Exercise objective = Your output should be the exact lines from the start of the data through the line containing "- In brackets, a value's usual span", with no pictures.

Supplied material Block Start

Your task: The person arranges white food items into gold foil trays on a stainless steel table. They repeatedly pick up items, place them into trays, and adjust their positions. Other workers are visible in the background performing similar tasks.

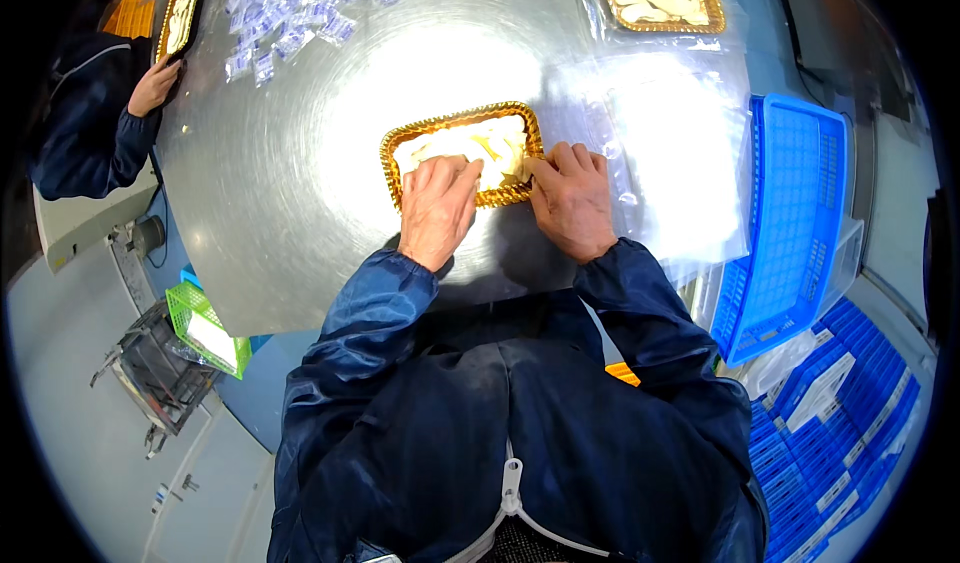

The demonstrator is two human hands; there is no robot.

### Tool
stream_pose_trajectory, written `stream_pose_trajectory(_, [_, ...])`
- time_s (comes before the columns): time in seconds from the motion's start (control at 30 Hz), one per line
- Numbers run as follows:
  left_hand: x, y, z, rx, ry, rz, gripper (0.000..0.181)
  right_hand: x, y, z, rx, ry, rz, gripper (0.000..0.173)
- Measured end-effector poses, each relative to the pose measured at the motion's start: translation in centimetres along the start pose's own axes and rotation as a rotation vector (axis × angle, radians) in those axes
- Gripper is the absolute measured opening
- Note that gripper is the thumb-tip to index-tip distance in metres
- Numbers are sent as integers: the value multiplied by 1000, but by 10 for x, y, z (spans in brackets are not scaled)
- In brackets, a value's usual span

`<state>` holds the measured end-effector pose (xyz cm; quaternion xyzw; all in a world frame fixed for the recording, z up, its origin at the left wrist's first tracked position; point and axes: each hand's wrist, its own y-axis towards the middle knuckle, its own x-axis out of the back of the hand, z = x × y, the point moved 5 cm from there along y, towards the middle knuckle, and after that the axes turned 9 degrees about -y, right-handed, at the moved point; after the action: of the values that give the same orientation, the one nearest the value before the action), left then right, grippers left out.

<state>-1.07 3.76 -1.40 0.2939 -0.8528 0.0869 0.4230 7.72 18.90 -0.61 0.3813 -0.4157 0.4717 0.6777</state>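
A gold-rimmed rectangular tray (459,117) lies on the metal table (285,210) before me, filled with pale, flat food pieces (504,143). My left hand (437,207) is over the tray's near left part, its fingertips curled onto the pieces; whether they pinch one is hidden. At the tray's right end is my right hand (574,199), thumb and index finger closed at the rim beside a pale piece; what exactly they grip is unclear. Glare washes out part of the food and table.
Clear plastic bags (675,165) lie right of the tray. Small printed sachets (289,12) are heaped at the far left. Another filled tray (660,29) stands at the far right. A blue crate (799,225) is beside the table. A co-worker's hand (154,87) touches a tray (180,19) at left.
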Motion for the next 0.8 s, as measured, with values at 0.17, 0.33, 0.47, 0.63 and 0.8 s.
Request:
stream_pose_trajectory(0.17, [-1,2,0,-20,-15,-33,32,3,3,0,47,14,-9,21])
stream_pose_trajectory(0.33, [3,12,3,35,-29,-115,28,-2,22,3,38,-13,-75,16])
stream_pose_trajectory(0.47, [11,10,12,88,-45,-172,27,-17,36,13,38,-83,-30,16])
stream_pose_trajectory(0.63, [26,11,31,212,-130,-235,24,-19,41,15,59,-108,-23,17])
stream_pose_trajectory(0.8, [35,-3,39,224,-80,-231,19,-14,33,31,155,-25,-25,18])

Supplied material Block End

Written solution =
Your task: The person arranges white food items into gold foil trays on a stainless steel table. They repeatedly pick up items, place them into trays, and adjust their positions. Other workers are visible in the background performing similar tasks.


The demonstrator is two human hands; there is no robot.

### Tool
stream_pose_trajectory, written `stream_pose_trajectory(_, [_, ...])`
- time_s (comes before the columns): time in seconds from the motion's start (control at 30 Hz), one per line
- Numbers run as follows:
  left_hand: x, y, z, rx, ry, rz, gripper (0.000..0.181)
  right_hand: x, y, z, rx, ry, rz, gripper (0.000..0.173)
- Measured end-effector poses, each relative to the pose measured at the motion's start: translation in centimetres along the start pose's own axes and rotation as a rotation vector (axis × angle, radians) in those axes
- Gripper is the absolute measured opening
- Note that gripper is the thumb-tip to index-tip distance in metres
- Numbers are sent as integers: the value multiplied by 1000, but by 10 for x, y, z (spans in brackets are not scaled)
- In brackets, a value's usual span

This exercise has been completed.